_WHAT IS EXPECTED_
Below are entries; write every one of them out again exactly.

[[ INFORMATION, beginning ]]

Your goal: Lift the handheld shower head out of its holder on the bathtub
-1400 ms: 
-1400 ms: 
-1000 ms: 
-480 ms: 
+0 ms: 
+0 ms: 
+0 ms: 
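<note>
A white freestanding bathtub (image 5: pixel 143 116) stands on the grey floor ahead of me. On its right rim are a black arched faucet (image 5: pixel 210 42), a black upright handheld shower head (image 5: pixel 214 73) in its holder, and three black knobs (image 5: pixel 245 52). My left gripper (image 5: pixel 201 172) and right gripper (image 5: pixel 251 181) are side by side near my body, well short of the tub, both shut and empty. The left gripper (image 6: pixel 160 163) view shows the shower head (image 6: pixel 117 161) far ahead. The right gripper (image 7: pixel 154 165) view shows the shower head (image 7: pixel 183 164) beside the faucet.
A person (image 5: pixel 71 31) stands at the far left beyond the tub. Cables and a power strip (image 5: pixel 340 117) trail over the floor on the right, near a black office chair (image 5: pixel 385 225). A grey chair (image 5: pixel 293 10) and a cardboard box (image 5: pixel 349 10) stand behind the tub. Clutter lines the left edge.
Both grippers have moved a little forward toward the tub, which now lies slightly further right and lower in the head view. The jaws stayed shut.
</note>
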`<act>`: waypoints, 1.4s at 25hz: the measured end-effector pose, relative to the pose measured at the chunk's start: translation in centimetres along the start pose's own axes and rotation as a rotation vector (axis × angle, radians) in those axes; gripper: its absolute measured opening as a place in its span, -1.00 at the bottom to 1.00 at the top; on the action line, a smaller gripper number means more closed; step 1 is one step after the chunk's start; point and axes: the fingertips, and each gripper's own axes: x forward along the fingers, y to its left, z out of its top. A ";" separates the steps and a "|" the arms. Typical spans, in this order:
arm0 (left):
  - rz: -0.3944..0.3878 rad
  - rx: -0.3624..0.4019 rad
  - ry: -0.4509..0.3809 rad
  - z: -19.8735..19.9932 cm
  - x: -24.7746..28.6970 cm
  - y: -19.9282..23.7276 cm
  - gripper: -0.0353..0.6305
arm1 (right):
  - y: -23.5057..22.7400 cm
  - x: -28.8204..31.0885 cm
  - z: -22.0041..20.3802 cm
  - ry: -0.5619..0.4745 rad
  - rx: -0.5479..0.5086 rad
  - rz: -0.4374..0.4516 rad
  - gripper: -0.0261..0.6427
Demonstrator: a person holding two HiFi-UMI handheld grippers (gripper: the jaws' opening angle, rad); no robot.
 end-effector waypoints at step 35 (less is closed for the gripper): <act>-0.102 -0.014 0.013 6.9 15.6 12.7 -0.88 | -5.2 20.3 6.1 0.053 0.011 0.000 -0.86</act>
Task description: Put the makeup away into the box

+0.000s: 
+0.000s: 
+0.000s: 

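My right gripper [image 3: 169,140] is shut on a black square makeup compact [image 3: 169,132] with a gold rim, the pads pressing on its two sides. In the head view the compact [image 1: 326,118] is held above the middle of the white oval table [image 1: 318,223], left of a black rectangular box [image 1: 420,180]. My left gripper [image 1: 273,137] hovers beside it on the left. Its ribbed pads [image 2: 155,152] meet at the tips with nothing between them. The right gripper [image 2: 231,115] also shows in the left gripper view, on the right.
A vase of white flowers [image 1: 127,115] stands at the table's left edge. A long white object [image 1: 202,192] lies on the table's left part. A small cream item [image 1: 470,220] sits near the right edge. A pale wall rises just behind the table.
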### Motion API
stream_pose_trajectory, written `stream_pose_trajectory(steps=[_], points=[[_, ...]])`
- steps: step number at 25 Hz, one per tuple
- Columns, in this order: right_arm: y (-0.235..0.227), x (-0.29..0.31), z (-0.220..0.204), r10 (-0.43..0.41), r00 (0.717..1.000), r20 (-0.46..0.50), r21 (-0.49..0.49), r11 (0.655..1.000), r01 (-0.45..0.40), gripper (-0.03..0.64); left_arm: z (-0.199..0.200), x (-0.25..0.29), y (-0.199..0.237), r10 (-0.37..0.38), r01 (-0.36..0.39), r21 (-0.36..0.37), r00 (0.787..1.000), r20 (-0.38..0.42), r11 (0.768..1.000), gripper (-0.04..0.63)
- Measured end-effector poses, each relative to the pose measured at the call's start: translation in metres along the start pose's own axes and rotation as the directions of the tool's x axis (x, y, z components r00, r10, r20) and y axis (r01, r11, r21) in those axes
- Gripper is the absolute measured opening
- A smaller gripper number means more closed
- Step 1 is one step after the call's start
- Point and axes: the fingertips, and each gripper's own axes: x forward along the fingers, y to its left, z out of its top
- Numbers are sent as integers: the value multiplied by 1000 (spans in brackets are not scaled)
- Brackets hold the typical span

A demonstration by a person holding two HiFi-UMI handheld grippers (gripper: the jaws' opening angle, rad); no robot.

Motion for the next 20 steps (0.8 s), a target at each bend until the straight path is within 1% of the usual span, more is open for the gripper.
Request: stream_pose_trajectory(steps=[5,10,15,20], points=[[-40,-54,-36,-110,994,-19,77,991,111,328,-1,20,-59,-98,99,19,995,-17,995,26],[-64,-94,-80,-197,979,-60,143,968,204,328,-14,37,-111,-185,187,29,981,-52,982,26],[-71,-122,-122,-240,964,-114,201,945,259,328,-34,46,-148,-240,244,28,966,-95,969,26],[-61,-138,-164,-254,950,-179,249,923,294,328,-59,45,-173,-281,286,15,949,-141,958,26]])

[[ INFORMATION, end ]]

_TASK RESPONSE_
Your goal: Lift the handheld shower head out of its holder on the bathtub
-1400 ms: 
-1400 ms: 
-1000 ms: 
-480 ms: 
+0 ms: 
+0 ms: 
+0 ms: 
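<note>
A white freestanding bathtub (image 5: pixel 143 116) stands on the grey floor ahead of me. On its right rim are a black arched faucet (image 5: pixel 210 42), a black upright handheld shower head (image 5: pixel 214 73) in its holder, and three black knobs (image 5: pixel 245 52). My left gripper (image 5: pixel 201 172) and right gripper (image 5: pixel 251 181) are side by side near my body, well short of the tub, both shut and empty. The left gripper (image 6: pixel 160 163) view shows the shower head (image 6: pixel 117 161) far ahead. The right gripper (image 7: pixel 154 165) view shows the shower head (image 7: pixel 183 164) beside the faucet.
A person (image 5: pixel 71 31) stands at the far left beyond the tub. Cables and a power strip (image 5: pixel 340 117) trail over the floor on the right, near a black office chair (image 5: pixel 385 225). A grey chair (image 5: pixel 293 10) and a cardboard box (image 5: pixel 349 10) stand behind the tub. Clutter lines the left edge.
Both grippers have moved a little forward toward the tub, which now lies slightly further right and lower in the head view. The jaws stayed shut.
</note>
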`<act>`: waypoints, 1.4s at 25hz: the measured end-effector pose, relative to the pose measured at the chunk's start: translation in centimetres along the start pose's own axes and rotation as a rotation vector (axis × angle, radians) in those axes; gripper: its absolute measured opening as a place in its span, -1.00 at the bottom to 1.00 at the top; on the action line, a smaller gripper number means more closed; step 1 is one step after the chunk's start; point and axes: the fingertips, and each gripper's own axes: x forward along the fingers, y to its left, z out of its top. A ";" separates the steps and a "|" the arms. Typical spans, in this order:
arm0 (left):
  - rz: -0.3944..0.3878 rad
  - rx: -0.3624..0.4019 rad
  - ry: -0.4509..0.3809 rad
  - z: -19.8735..19.9932 cm
  - x: -24.7746..28.6970 cm
  - y: -19.9282..23.7276 cm
  - gripper: -0.0353..0.6305
arm1 (right):
  - y: -23.5057..22.7400 cm
  - x: -28.8204..31.0885 cm
  - z: -22.0041..20.3802 cm
  - ry: -0.5619..0.4745 rad
  - rx: -0.5479..0.5086 rad
  - rz: -0.4374..0.4516 rad
  - gripper: -0.0261..0.6427
Demonstrator: a person holding two HiFi-UMI handheld grippers (gripper: the jaws' opening angle, rad); no robot.
 end-effector waypoints at step 35 (less is closed for the gripper): <act>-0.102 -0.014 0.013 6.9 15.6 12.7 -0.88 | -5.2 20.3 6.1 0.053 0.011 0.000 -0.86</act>
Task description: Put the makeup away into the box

+0.000s: 
+0.000s: 
+0.000s: 

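My right gripper [image 3: 169,140] is shut on a black square makeup compact [image 3: 169,132] with a gold rim, the pads pressing on its two sides. In the head view the compact [image 1: 326,118] is held above the middle of the white oval table [image 1: 318,223], left of a black rectangular box [image 1: 420,180]. My left gripper [image 1: 273,137] hovers beside it on the left. Its ribbed pads [image 2: 155,152] meet at the tips with nothing between them. The right gripper [image 2: 231,115] also shows in the left gripper view, on the right.
A vase of white flowers [image 1: 127,115] stands at the table's left edge. A long white object [image 1: 202,192] lies on the table's left part. A small cream item [image 1: 470,220] sits near the right edge. A pale wall rises just behind the table.
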### Motion API
stream_pose_trajectory, written `stream_pose_trajectory(steps=[_], points=[[_, ...]])`
- steps: step number at 25 Hz, one per tuple
- Columns, in this order: right_arm: y (-0.235..0.227), x (-0.29..0.31), z (-0.220..0.204), r10 (-0.43..0.41), r00 (0.717..1.000), r20 (-0.46..0.50), r21 (-0.49..0.49), r11 (0.655..1.000), r01 (-0.45..0.40), gripper (-0.03..0.64); left_arm: z (-0.199..0.200), x (-0.25..0.29), y (-0.199..0.237), r10 (-0.37..0.38), r01 (-0.36..0.39), r21 (-0.36..0.37), r00 (0.787..1.000), r20 (-0.38..0.42), r11 (0.768..1.000), gripper (-0.04..0.63)
- Measured end-effector poses, each relative to the pose measured at the call's start: translation in metres along the start pose's own axes and rotation as the directions of the tool's x axis (x, y, z components r00, r10, r20) and y axis (r01, r11, r21) in those axes
- Gripper is the absolute measured opening
- A smaller gripper number means more closed
- Step 1 is one step after the call's start
- Point and axes: the fingertips, and each gripper's own axes: x forward along the fingers, y to its left, z out of its top
- Numbers are sent as integers: the value multiplied by 1000 (spans in brackets are not scaled)
- Brackets hold the typical span

A demonstration by a person holding two HiFi-UMI handheld grippers (gripper: the jaws' opening angle, rad); no robot.

Motion for the next 20 steps (0.8 s), a target at each bend until the straight path is within 1% of the usual span, more is open for the gripper.
Request: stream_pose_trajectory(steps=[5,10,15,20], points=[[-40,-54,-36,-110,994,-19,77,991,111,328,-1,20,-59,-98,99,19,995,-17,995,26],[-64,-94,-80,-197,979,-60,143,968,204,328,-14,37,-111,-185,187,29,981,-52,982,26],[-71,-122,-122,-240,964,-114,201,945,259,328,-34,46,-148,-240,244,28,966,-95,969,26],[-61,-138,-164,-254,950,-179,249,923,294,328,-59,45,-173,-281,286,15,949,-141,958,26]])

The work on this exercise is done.